Sir Peter Mansfield Imaging Centre, School of Physics and Astronomy, University of Nottingham, University Park, Nottingham, NG7 2RD, UK; Department of Physics, Loughborough University, Leicestershire, LE11 3TU, UK.
Sir Peter Mansfield Imaging Centre, School of Physics and Astronomy, University of Nottingham, University Park, Nottingham, NG7 2RD, UK.
Neuroimage. 2018 Jun;173:188-198. doi: 10.1016/j.neuroimage.2018.02.034. Epub 2018 Feb 25.
Motion artefacts (MAs) are induced within EEG data collected simultaneously with fMRI when the subject's head rotates relative to the magnetic field. The effects of these artefacts have generally been ameliorated by removing periods of data during which large artefact voltages appear in the EEG traces. However, even when combined with other standard post-processing methods, this strategy does not remove smaller MAs which can dominate the neuronal signals of interest. A number of methods are therefore being developed to characterise the MA by measuring reference signals and then using these in artefact correction. These methods generally assume that the head and EEG cap, plus any attached sensors, form a rigid body which can be characterised by a standard set of six motion parameters. Here we investigate the motion of the head/EEG cap system to provide a better understanding of MAs. We focus on the reference layer artefact subtraction (RLAS) approach, as this allows measurement of a separate reference signal for each electrode that is being used to measure brain activity. Through a series of experiments on phantoms and subjects, we find that movement of the EEG cap relative to the phantom and skin on the forehead is relatively small and that this non-rigid body movement does not appear to cause considerable discrepancy in artefacts between the scalp and reference signals. However, differences in the amplitude of these signals is observed which may be due to differences in geometry of the system from which the reference signals are measured compared with the brain signals. In addition, we find that there is non-rigid body movement of the skull and skin which produces an additional MA component for a head shake, which is not present for a head nod. This results in a large discrepancy in the amplitude and temporal profile of the MA measured on the scalp and reference layer, reducing the efficacy of MA correction based on the reference signals. Together our data suggest that the efficacy of the correction of MA using any reference-based system is likely to differ for different types of head movement with head shake being the hardest to correct. This provides new information to inform the development of hardware and post-processing methods for removing MAs from EEG data acquired simultaneously with fMRI data.

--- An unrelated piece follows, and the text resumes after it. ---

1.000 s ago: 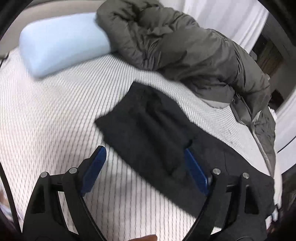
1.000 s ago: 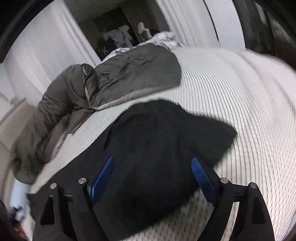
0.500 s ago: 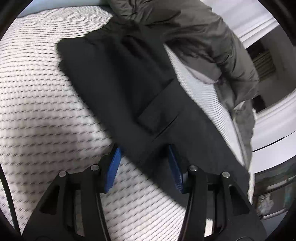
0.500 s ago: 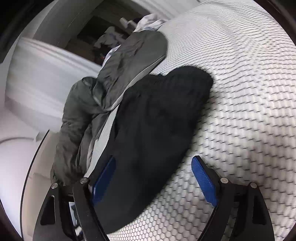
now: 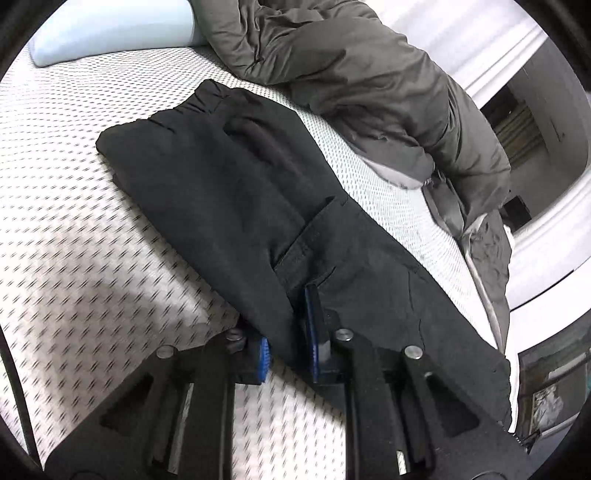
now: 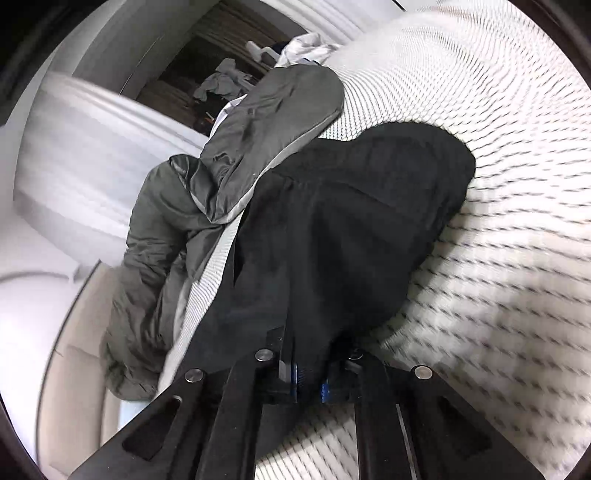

运动伪影(MA)是当受试者的头部相对于磁场旋转时,在同时采集的 fMRI 数据中产生的 EEG 数据中的伪影。通常通过在 EEG 迹线上出现大的伪影电压的时间段内删除数据来减轻这些伪影的影响。然而,即使与其他标准后处理方法结合使用,这种策略也不能去除较小的 MA,这些 MA 可能会主导感兴趣的神经元信号。因此,正在开发许多方法来通过测量参考信号来对 MA 进行特征化,然后在纠正伪影中使用这些信号。这些方法通常假设头部和 EEG 帽,以及任何附加的传感器,形成一个刚体,可以用一组标准的六个运动参数来描述。在这里,我们研究头部/EEG 帽系统的运动,以更好地理解 MA。我们专注于参考层伪影减法(RLAS)方法,因为它允许为每个正在用于测量大脑活动的电极测量单独的参考信号。通过对幻影和受试者进行一系列实验,我们发现 EEG 帽相对于幻影和前额皮肤的运动相对较小,并且这种非刚体运动似乎不会导致头皮和参考信号之间的伪影出现相当大的差异。然而,观察到这些信号的幅度存在差异,这可能是由于与大脑信号相比,参考信号所测量的系统的几何形状存在差异。此外,我们发现头骨和皮肤存在非刚体运动,这会为头部晃动产生额外的 MA 分量,而对于头部点头则不存在。这导致头皮和参考层上测量的 MA 的幅度和时间分布存在很大差异,从而降低了基于参考信号的 MA 校正的效果。总的来说,我们的数据表明,使用任何基于参考的系统校正 MA 的效果可能因头部运动的类型而异,头部晃动最难校正。这为开发从同时采集的 fMRI 数据中去除 EEG 数据中的 MA 的硬件和后处理方法提供了新的信息。